* PROBLEM DETAILS
Transcribe the records below exactly, from their first line through the line containing "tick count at". Omit every line after it.

Excerpts from a dataset:
%%
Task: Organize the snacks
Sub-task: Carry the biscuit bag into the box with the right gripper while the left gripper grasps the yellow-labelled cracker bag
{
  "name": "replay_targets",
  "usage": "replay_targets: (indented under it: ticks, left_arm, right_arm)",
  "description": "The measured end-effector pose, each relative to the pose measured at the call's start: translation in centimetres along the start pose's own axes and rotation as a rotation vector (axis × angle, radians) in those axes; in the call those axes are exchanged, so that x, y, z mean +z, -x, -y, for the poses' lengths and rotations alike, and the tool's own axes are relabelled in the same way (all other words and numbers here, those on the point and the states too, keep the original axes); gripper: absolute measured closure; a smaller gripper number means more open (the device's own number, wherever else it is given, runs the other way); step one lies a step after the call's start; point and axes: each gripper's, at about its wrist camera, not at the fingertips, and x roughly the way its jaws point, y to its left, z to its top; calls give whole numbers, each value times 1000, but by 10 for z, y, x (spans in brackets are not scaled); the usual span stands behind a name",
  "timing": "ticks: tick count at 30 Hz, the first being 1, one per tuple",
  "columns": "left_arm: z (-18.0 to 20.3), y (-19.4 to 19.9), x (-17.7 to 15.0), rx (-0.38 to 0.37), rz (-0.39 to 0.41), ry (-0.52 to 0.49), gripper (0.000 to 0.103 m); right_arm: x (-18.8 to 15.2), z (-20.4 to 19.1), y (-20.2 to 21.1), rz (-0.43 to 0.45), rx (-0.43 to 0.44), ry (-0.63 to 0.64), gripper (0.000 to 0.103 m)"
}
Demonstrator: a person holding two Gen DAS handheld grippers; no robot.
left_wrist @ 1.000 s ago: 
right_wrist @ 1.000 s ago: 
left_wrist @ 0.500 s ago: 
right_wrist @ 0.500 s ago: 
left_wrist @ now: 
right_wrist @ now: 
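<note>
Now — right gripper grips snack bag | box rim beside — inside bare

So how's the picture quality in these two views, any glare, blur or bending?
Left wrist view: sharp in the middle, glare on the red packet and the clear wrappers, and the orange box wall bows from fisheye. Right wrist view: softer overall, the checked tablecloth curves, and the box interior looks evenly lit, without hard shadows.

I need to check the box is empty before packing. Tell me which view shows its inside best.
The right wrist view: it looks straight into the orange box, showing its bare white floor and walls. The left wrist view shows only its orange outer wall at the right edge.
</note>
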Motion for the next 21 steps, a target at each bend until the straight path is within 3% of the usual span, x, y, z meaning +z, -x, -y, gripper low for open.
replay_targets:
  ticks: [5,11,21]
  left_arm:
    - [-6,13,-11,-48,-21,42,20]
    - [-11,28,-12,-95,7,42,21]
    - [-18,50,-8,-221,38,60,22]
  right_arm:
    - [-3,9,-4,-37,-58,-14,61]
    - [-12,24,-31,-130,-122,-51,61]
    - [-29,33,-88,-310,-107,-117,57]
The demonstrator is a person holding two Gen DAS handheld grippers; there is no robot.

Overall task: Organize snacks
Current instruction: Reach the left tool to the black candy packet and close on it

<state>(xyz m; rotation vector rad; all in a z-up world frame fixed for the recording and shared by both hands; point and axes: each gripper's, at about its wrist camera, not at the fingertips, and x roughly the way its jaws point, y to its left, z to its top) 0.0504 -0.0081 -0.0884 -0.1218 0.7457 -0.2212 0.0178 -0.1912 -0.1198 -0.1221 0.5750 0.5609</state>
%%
* TASK SOLUTION
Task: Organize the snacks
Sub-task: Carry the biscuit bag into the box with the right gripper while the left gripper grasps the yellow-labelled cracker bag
{
  "name": "replay_targets",
  "usage": "replay_targets: (indented under it: ticks, left_arm, right_arm)",
  "description": "The measured end-effector pose, each relative to the pose measured at the call's start: translation in centimetres along the start pose's own axes and rotation as a rotation vector (axis × angle, radians) in those axes; in the call those axes are exchanged, so that x, y, z mean +z, -x, -y, for the poses' lengths and rotations alike, and the tool's own axes are relabelled in the same way (all other words and numbers here, those on the point and the states too, keep the original axes); gripper: absolute measured closure; a smaller gripper number means more open (the device's own number, wherever else it is given, runs the other way); step one lies a step after the call's start; point and axes: each gripper's, at about its wrist camera, not at the fingertips, and x roughly the way its jaws point, y to its left, z to its top; calls give whole numbers, each value times 1000, but by 10 for z, y, x (spans in brackets are not scaled); the usual span stands behind a name",
  "timing": "ticks: tick count at 30 Hz, the first being 1, one per tuple",

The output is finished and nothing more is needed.